> **TASK BRIEF**: Count every line in this listing that has "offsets". Reply with only the total.

-- SUPPLIED INFORMATION follows --

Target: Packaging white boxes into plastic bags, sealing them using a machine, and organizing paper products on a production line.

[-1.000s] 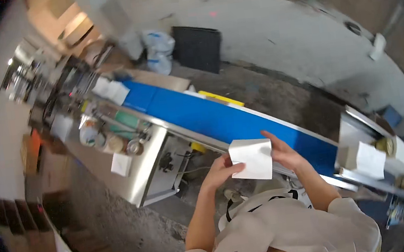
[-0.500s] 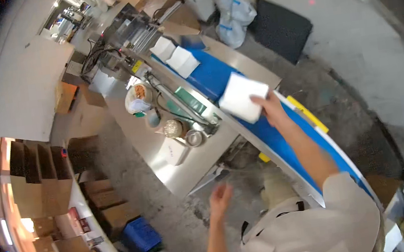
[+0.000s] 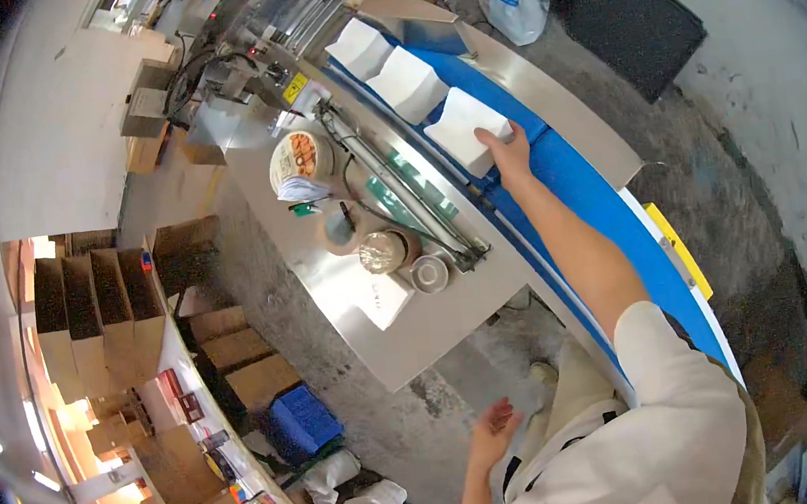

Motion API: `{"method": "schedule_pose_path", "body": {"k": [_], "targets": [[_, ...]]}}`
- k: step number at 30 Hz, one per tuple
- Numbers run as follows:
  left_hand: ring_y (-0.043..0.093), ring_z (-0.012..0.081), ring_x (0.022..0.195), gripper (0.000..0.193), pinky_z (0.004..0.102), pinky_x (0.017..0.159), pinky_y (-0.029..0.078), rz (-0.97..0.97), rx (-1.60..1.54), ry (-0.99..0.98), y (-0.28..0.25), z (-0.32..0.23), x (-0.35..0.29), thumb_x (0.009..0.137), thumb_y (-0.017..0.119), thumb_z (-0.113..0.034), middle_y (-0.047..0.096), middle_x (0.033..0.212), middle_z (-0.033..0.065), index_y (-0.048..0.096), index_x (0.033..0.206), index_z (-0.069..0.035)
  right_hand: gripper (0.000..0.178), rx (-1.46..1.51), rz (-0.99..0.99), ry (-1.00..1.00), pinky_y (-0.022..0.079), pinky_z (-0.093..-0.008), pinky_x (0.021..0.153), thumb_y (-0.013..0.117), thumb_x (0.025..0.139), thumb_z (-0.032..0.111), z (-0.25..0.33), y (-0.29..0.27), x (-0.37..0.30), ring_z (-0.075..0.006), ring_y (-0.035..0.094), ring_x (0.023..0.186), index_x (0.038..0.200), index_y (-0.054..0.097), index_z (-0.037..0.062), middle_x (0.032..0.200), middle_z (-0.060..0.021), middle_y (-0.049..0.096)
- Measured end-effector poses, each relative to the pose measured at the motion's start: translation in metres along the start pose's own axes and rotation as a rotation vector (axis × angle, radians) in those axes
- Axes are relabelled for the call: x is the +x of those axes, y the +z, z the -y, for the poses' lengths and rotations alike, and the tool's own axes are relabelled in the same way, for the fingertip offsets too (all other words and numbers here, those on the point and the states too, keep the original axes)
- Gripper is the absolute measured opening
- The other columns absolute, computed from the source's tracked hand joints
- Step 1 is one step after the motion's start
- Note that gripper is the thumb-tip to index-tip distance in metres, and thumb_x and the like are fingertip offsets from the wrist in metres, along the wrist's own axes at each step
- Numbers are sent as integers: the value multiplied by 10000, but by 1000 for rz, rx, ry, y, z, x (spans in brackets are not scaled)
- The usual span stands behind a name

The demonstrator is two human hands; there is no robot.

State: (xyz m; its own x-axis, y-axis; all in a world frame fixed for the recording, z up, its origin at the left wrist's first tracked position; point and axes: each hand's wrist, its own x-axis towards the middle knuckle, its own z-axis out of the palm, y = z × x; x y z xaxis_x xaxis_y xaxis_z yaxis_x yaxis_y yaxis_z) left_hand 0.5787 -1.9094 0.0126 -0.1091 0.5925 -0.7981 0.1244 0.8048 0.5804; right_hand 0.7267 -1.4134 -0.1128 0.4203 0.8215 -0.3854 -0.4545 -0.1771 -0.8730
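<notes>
A blue conveyor belt [image 3: 611, 216] runs diagonally beside me. My right hand [image 3: 510, 152] grips the near side of a white box-shaped pack [image 3: 462, 127] lying on the belt, thumb on top. Just beyond it two more white packs, the nearer one [image 3: 411, 85] and the farther one [image 3: 360, 48], stand in a row toward the machine [image 3: 295, 23]. What the packs are made of I cannot tell. My left hand [image 3: 494, 430] hangs low before my body, fingers loosely bent and apart, holding nothing.
Left of the belt, a steel table [image 3: 365, 347] carries a round tub [image 3: 299, 159], jars [image 3: 388, 251], a small metal bowl [image 3: 429, 273] and a white box [image 3: 384, 300]. A blue bin [image 3: 302, 423] and cardboard boxes stand at lower left. A yellow part [image 3: 677, 249] edges the belt.
My right hand has carried its white pack up the belt, close behind the other two. The view has shifted. My left hand stays empty.
</notes>
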Motion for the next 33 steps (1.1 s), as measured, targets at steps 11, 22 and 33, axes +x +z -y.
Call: {"method": "schedule_pose_path", "body": {"k": [11,22,33], "targets": [[656,136,730,358,302,686,528,-11,116,252,-3,15,-34,940,658,-239,709,895,88,628,1195,11,287,25,142,-113,510,-287,577,719,890,184,78,-174,-113,-144,606,694,1066,624,-21,823,-60,614],[684,201,861,357,361,760,529,398,371,683,85,58,-97,952,606,-207,720,972,137,603,1240,6,259,-504,142,-40,554,-327,742,629,960,238,164,-465,-461,-175,671,854,1068,681,9,940,-90,694],[656,138,906,522,271,776,533,1084,470,509,307,87,-176,929,692,-250,682,1037,77,510,1334,24,301,-578,-185,-411,517,-326,867,657,939,226,264,-688,-650,-184,659,972,1148,663,9,1050,-113,713]]}}
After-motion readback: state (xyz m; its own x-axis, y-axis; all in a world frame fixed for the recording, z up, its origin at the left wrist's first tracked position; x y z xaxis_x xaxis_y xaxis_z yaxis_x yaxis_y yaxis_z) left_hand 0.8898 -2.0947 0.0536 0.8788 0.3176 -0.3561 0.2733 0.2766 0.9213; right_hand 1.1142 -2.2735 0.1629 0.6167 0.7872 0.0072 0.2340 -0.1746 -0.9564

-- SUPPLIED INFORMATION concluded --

> **ANSWER BOX**: 2